# EPNet

**Repository Path**: daxiongpro/EPNet

## Basic Information

- **Project Name**: EPNet
- **Description**: EPNet: Enhancing Point Features with Image Semantics for 3D Object Detection(ECCV 2020)
- **Primary Language**: Unknown
- **License**: MIT
- **Default Branch**: master
- **Homepage**: None
- **GVP Project**: No

## Statistics

- **Stars**: 0
- **Forks**: 0
- **Created**: 2021-06-04
- **Last Updated**: 2024-05-29

## Categories & Tags

**Categories**: Uncategorized

**Tags**: None

## README

# EPNet
EPNet: Enhancing Point Features with Image Semantics for 3D Object Detection (ECCV 2020).
Paper is now available in [EPNet](https://arxiv.org/pdf/2007.08856.pdf), and the code is based on [PointRCNN](https://github.com/sshaoshuai/PointRCNN).

## Highlights
0. Without extra image annotations, e.g. 2D bounding box, Semantic labels and so on. 
2. A more accurate multi-scale point-wise fusion for Image and Point Cloud. 
3. The proposed CE loss can improve the performance of 3D Detection greatly.
3. Without GT AUG.

## Contributions
This is Pytorch implementation for EPNet on KITTI dataset, which  is mainly achieved by  [Liu Zhe](https://github.com/happinesslz) and [Huang Tengteng](https://github.com/tengteng95).
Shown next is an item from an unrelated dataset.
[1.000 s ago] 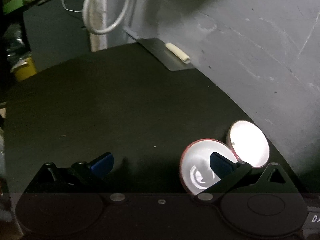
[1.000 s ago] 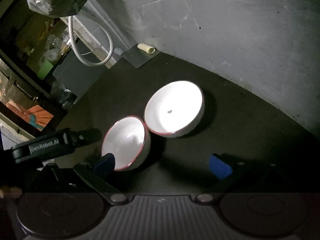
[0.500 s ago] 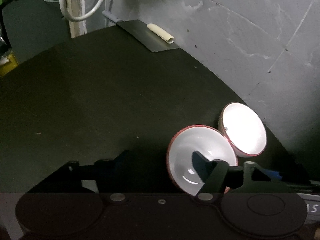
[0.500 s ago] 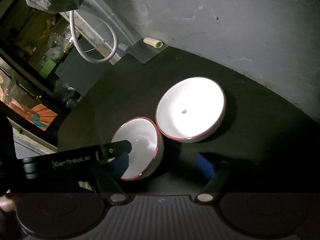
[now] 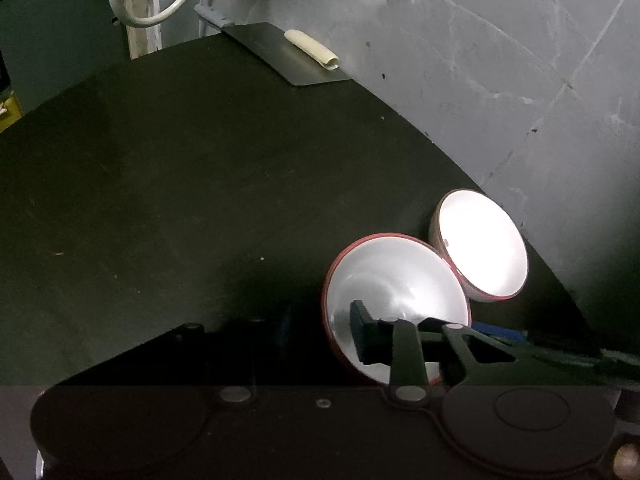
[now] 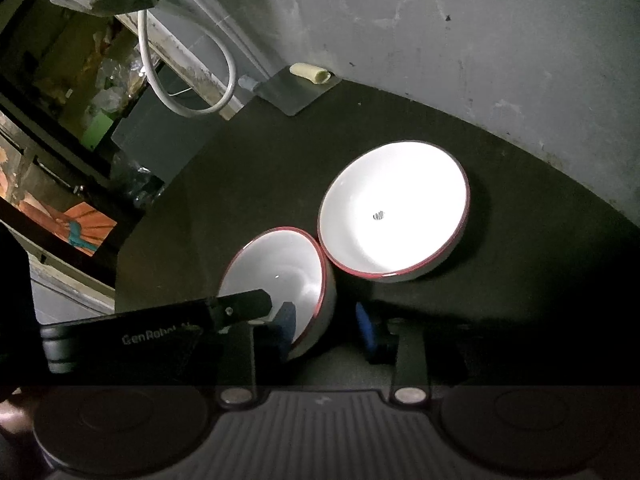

Some parts also benefit from [Chen Xiwu](https://github.com/XiwuChen).

## Abstract
In this paper, we aim at addressing two critical issues in the 3D detection task, including the exploitation of multiple sensors~(namely LiDAR point cloud and camera image), as well as the inconsistency between the localization and classification confidence. To this end, we propose a novel fusion module to enhance the point features with semantic image features in a point-wise manner without any image annotations. Besides, a consistency enforcing loss is employed to explicitly encourage the consistency of both the localization and classification confidence. We design an end-to-end learnable framework named EPNet to integrate these two components. Extensive experiments on the KITTI and SUN-RGBD datasets demonstrate the superiority of EPNet over the state-of-the-art methods. 

![image](img/1.jpg)

## Network
The architecture of our two-stream RPN is shown in the below.
![image](img/2.jpg)


The architecture of our LI-Fusion module in the two-stream RPN.
![image](img/3.jpg)


## Install(Same with [PointRCNN](https://github.com/sshaoshuai/PointRCNN))

The Environment：
* Linux (tested on Ubuntu 16.04)
* Python 3.6+
* PyTorch 1.0+

a. Clone the PointRCNN repository.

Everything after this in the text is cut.